Photographer Alison Wright was riding in a bus in Laos four years ago when a logging truck careened into them. Her injuries: Left arm shredded to the bone; her pelvis, tailbone, back and ribs snapped; her spleen ripped in half; and her heart, stomach and intestines shoved to her shoulder.
Opening my eyes I was surprised to see darkness had fallen. That's when became convinced I was going to die.
As I closed my eyes and surrendered, an amazing thing happened: I let go of all fear. I was released from my body and its profound pain. I felt my heart open, free of attachment and longing. A perfect calm enveloped me, a bone-deep peace I could never have imagined. There was no need to be afraid; everything in the universe was exactly as it was meant to be.
In that moment, I felt my spiritual beliefs transform into undeniable experiences. Buddhism had taught me the concept of 'interbeing', the idea that the universe is a seamless mesh in which every action ripples across the whole fabric of space and time [or better yet, whole fabric of consciousness]. As I lay there, I felt how interwoven every human spirit is with every other. I realized then that death only ends life, not this interconnectedness. A warm light of unconditional love encompassed me, and I no longer felt alone. - "Postcard from the Edge", by Alison Wright, Yoga Journal, May/June 2005
* As Stephen Mitchell (best translator of Tao Te Ching, imho) says, "There is no God when there is nothing but God.
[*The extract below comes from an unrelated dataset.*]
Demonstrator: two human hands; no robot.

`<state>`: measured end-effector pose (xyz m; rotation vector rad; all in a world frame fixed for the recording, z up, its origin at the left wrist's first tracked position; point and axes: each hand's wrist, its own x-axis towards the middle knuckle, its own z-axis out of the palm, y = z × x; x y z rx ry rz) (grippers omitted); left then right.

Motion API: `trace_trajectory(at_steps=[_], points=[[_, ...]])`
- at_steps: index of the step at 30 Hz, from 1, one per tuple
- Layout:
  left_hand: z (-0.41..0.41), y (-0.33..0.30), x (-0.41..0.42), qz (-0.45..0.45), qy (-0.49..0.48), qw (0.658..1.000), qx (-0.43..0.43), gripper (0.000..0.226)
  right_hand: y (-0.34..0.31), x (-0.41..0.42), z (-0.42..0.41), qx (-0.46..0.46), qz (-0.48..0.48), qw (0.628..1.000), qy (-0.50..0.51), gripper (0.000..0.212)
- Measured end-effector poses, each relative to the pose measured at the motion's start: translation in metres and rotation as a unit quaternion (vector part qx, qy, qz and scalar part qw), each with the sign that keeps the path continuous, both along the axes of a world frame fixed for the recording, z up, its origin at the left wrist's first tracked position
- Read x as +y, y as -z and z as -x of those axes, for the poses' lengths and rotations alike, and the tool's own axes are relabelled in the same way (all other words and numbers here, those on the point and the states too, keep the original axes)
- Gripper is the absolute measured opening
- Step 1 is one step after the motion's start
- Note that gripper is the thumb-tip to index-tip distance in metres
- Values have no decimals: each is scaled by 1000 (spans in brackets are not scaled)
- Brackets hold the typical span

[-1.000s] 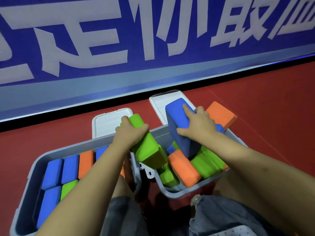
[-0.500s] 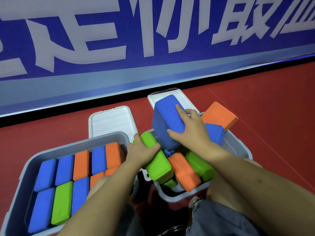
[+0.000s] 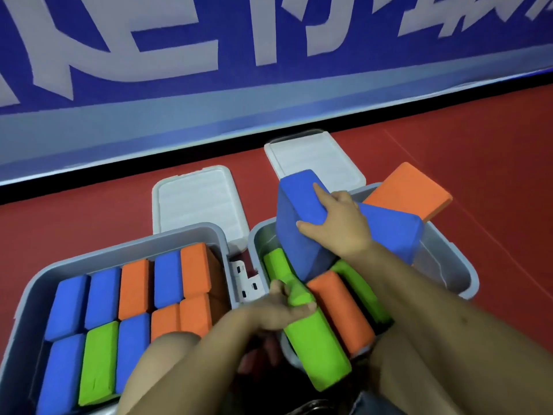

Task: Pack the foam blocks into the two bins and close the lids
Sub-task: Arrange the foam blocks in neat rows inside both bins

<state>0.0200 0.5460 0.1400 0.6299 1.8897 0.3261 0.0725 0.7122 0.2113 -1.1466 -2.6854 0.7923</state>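
Two grey bins stand side by side on the red floor. The left bin [image 3: 36, 289] holds several blue, orange and green foam blocks standing in rows. The right bin [image 3: 454, 259] holds a loose jumble of blocks. My left hand [image 3: 281, 310] grips a long green block [image 3: 317, 351] that leans over the right bin's near rim. My right hand [image 3: 338, 226] holds a big blue block [image 3: 299, 211] tilted up inside the right bin. An orange block [image 3: 410, 190] sticks out over that bin's far rim. An orange block [image 3: 341, 307] and another green one [image 3: 362, 286] lie below my right arm.
Two white lids lie flat on the floor behind the bins, the left lid [image 3: 197, 202] and the right lid [image 3: 314, 154]. A blue banner wall [image 3: 269, 70] runs across the back. My knees sit close under the bins' near edges.
My left hand has drawn the green block down and toward me over the right bin's rim. My right hand has tilted the blue block further up. The view has dropped toward the bins.
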Motion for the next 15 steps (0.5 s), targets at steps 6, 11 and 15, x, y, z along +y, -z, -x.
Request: trace_trajectory(at_steps=[6, 11, 15], points=[[84, 22, 64, 49, -135, 988, -57, 19, 0, 21, 29, -103, 27, 994, -16, 85], [109, 98, 114, -15, -316, 947, -48, 14, 7, 22, 35, -53, -1, 999, -5, 86], [123, 143, 122, -39, -371, 927, -42, 15, 6, 49, 31, -70, 49, 996, -11, 87]])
p.s. Contribute if and only if the spirit moves you here. Contributions at $50 and over get a free copy of More Space ($24.95 retail value) from my author's stock shipped to you direct from 800-CEO-READ. (Author's stock basically means the entire $50 donation funds the live-blogging citizen journalism project as these are my own copies and 800-CEO-READ is generously kicking in free shipping.) (Besides cash, a loaner digital camera and MP3 audio recorder for podcasting is also on wishlist for multimedia blogging.)
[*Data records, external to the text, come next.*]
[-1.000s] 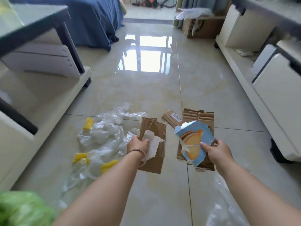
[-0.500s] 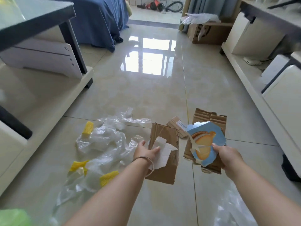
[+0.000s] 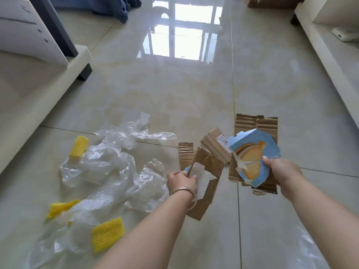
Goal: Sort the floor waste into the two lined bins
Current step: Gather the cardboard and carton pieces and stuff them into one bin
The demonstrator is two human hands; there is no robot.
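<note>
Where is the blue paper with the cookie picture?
The blue cookie paper is in the right hand, right of centre in the head view, over a brown cardboard sheet on the floor.

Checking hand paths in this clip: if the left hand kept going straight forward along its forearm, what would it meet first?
Probably the small corrugated cardboard strip lying on the floor just beyond the left hand, which already grips a brown cardboard piece with white paper. Depth is unclear, so it might pass above it.

Three yellow foam nets (image 3: pixel 78 146); two hands (image 3: pixel 181 181); one blue carton scrap (image 3: pixel 252 158).
</note>
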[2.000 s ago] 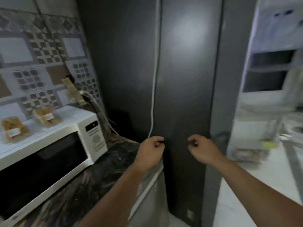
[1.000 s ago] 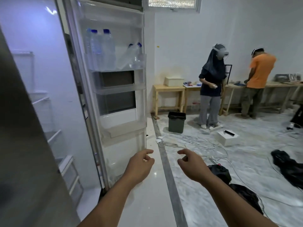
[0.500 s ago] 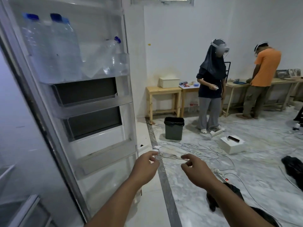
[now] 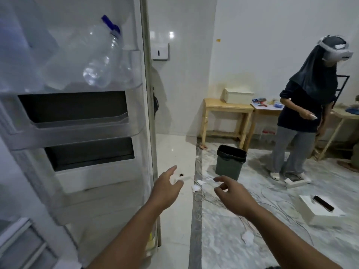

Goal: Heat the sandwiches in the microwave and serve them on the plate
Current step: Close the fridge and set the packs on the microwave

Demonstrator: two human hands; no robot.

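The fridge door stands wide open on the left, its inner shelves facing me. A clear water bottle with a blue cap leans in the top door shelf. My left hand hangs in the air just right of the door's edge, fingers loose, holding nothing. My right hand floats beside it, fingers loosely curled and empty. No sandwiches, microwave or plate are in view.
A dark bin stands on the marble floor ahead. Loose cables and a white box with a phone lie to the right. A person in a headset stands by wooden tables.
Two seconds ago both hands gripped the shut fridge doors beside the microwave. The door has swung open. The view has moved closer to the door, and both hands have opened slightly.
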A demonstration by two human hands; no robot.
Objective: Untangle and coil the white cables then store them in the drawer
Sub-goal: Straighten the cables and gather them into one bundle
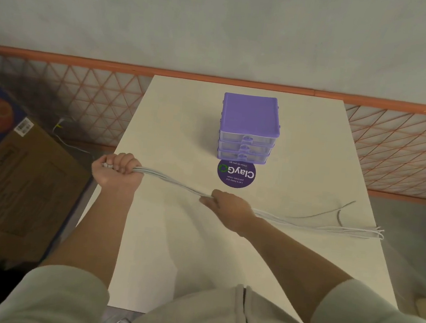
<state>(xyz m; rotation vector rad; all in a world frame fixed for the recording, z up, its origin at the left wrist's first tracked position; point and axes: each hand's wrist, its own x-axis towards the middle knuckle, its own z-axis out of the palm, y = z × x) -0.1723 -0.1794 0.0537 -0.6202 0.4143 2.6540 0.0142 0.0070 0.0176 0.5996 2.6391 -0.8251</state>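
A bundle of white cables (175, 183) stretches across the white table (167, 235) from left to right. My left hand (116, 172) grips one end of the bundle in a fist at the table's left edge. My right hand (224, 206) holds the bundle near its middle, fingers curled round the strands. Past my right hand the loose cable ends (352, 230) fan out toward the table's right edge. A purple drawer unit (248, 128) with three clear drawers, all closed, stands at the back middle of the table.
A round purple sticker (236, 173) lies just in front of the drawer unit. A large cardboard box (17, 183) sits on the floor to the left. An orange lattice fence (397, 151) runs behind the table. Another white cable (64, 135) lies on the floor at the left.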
If you've never seen/heard Stephen Sondheim's "Into the Woods" you might enjoy the lyrics from one of its most memorable songs, "No One is Alone."
Key Excerpt:
"Sometimes people leave you.
Halfway through the wood.
Others may decieve you.
You decide whats good.
You decide alone.
But no one is alone."
and
"You move just a finger,
Say the slightest word,
Somethings bound to linger
Be heard
No acts alone.
Careful.
No one is alone."
and
"Someone is on your side
Someone else is not
While we're seeing our side
Maybe we forgot: they are not alone.
No one is alone."
Thee's a wonderful production of this show going on at TheatreWorks in Palo Alto right now. It deals with our interconnectedness and consequences and good and evil. Big themes. But done in a wonderfully creative way.